*Exercise*:
The task calls for each record to be given again exactly.

....

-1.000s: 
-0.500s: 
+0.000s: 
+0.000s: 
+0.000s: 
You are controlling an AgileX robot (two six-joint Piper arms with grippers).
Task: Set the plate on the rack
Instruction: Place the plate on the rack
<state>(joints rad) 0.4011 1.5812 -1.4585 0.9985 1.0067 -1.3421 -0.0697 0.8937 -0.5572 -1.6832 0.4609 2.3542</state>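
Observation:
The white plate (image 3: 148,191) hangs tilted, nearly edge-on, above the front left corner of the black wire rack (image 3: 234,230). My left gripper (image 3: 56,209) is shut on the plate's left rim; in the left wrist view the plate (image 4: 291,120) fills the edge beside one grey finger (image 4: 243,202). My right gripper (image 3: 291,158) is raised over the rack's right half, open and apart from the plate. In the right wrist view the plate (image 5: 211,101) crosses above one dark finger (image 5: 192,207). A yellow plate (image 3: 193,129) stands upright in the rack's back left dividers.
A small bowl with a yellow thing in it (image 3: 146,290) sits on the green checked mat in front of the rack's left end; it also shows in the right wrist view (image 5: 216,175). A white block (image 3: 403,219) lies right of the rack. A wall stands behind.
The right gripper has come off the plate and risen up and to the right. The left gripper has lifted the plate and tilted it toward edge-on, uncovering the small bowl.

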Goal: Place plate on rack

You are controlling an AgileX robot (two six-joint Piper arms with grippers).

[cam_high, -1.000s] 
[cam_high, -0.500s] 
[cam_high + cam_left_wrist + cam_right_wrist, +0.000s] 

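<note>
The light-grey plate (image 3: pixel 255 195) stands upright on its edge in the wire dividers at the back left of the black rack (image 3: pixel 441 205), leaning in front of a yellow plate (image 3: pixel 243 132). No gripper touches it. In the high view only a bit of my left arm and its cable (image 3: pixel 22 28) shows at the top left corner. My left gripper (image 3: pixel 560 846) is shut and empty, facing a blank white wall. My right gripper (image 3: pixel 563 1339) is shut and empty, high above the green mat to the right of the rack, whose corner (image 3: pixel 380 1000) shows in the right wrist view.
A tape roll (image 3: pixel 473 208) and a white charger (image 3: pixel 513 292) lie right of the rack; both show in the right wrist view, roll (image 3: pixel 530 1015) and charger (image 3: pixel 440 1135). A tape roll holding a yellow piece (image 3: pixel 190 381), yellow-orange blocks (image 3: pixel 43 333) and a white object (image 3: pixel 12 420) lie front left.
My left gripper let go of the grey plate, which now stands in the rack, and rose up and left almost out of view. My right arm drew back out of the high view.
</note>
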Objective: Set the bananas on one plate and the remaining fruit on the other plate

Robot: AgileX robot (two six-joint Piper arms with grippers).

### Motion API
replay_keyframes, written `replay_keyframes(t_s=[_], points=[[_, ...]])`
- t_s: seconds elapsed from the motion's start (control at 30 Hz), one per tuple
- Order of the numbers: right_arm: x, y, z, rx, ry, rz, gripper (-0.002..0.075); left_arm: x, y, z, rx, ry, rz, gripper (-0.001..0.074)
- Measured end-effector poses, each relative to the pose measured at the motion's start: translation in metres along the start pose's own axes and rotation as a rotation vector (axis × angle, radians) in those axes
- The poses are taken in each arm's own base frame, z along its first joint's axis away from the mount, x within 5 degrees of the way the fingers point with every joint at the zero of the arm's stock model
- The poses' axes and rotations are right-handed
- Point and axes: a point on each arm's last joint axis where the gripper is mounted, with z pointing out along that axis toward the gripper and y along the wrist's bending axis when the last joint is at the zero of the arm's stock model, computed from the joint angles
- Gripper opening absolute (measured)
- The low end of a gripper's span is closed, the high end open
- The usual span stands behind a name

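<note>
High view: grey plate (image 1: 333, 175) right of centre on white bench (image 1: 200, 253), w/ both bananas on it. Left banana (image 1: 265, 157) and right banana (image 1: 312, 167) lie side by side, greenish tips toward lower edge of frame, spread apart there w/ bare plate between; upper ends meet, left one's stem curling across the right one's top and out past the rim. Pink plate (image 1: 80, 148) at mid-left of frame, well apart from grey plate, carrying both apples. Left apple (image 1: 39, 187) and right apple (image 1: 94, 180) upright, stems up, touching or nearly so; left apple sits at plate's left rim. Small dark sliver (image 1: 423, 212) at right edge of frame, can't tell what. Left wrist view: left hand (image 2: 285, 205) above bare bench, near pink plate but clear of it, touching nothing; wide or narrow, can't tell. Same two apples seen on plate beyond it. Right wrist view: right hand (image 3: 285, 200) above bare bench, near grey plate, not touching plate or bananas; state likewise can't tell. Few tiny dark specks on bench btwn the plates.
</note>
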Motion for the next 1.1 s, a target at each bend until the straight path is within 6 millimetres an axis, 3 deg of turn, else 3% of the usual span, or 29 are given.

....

*Answer section*:
-1.000s: 
-0.500s: 
+0.000s: 
+0.000s: 
+0.000s: 
You are controlling an AgileX robot (two six-joint Piper arms with grippers).
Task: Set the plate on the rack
Instruction: Place the plate on the rack
<state>(joints rad) 0.4011 1.5812 -1.4585 0.9985 1.0067 -1.3421 -0.0697 0.8937 -0.5572 -1.6832 0.4609 2.3542</state>
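Observation:
The white plate (image 3: 148,191) hangs tilted, nearly edge-on, above the front left corner of the black wire rack (image 3: 234,230). My left gripper (image 3: 56,209) is shut on the plate's left rim; in the left wrist view the plate (image 4: 291,120) fills the edge beside one grey finger (image 4: 243,202). My right gripper (image 3: 291,158) is raised over the rack's right half, open and apart from the plate. In the right wrist view the plate (image 5: 211,101) crosses above one dark finger (image 5: 192,207). A yellow plate (image 3: 193,129) stands upright in the rack's back left dividers.
A small bowl with a yellow thing in it (image 3: 146,290) sits on the green checked mat in front of the rack's left end; it also shows in the right wrist view (image 5: 216,175). A white block (image 3: 403,219) lies right of the rack. A wall stands behind.
The right gripper has come off the plate and risen up and to the right. The left gripper has lifted the plate and tilted it toward edge-on, uncovering the small bowl.
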
Goal: Place plate on rack

You are controlling an AgileX robot (two six-joint Piper arms with grippers).

[cam_high, -1.000s] 
[cam_high, -0.500s] 
[cam_high + cam_left_wrist + cam_right_wrist, +0.000s] 

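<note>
The light-grey plate (image 3: pixel 255 195) stands upright on its edge in the wire dividers at the back left of the black rack (image 3: pixel 441 205), leaning in front of a yellow plate (image 3: pixel 243 132). No gripper touches it. In the high view only a bit of my left arm and its cable (image 3: pixel 22 28) shows at the top left corner. My left gripper (image 3: pixel 560 846) is shut and empty, facing a blank white wall. My right gripper (image 3: pixel 563 1339) is shut and empty, high above the green mat to the right of the rack, whose corner (image 3: pixel 380 1000) shows in the right wrist view.
A tape roll (image 3: pixel 473 208) and a white charger (image 3: pixel 513 292) lie right of the rack; both show in the right wrist view, roll (image 3: pixel 530 1015) and charger (image 3: pixel 440 1135). A tape roll holding a yellow piece (image 3: pixel 190 381), yellow-orange blocks (image 3: pixel 43 333) and a white object (image 3: pixel 12 420) lie front left.
My left gripper let go of the grey plate, which now stands in the rack, and rose up and left almost out of view. My right arm drew back out of the high view.
</note>
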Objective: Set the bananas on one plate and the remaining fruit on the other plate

Robot: AgileX robot (two six-joint Piper arms with grippers).

### Motion API
replay_keyframes, written `replay_keyframes(t_s=[_], points=[[_, ...]])`
- t_s: seconds elapsed from the motion's start (control at 30 Hz), one per tuple
- Order of the numbers: right_arm: x, y, z, rx, ry, rz, gripper (-0.002..0.075); left_arm: x, y, z, rx, ry, rz, gripper (-0.001..0.074)
- Measured end-effector poses, each relative to the pose measured at the motion's start: translation in metres along the start pose's own axes and rotation as a rotation vector (axis × angle, radians) in those axes
- The poses are taken in each arm's own base frame, z along its first joint's axis away from the mount, x within 5 degrees of the way the fingers point with every joint at the zero of the arm's stock model
- The poses' axes and rotations are right-handed
- Point and axes: a point on each arm's last joint axis where the gripper is mounted, with z pointing out along that axis toward the gripper and y along the wrist's bending axis when the last joint is at the zero of the arm's stock model, computed from the joint angles
- Gripper opening absolute (measured)
- The low end of a gripper's span is closed, the high end open
- The usual span stands behind a name

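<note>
High view: grey plate (image 1: 333, 175) right of centre on white bench (image 1: 200, 253), w/ both bananas on it. Left banana (image 1: 265, 157) and right banana (image 1: 312, 167) lie side by side, greenish tips toward lower edge of frame, spread apart there w/ bare plate between; upper ends meet, left one's stem curling across the right one's top and out past the rim. Pink plate (image 1: 80, 148) at mid-left of frame, well apart from grey plate, carrying both apples. Left apple (image 1: 39, 187) and right apple (image 1: 94, 180) upright, stems up, touching or nearly so; left apple sits at plate's left rim. Small dark sliver (image 1: 423, 212) at right edge of frame, can't tell what. Left wrist view: left hand (image 2: 285, 205) above bare bench, near pink plate but clear of it, touching nothing; wide or narrow, can't tell. Same two apples seen on plate beyond it. Right wrist view: right hand (image 3: 285, 200) above bare bench, near grey plate, not touching plate or bananas; state likewise can't tell. Few tiny dark specks on bench btwn the plates.
</note>
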Motion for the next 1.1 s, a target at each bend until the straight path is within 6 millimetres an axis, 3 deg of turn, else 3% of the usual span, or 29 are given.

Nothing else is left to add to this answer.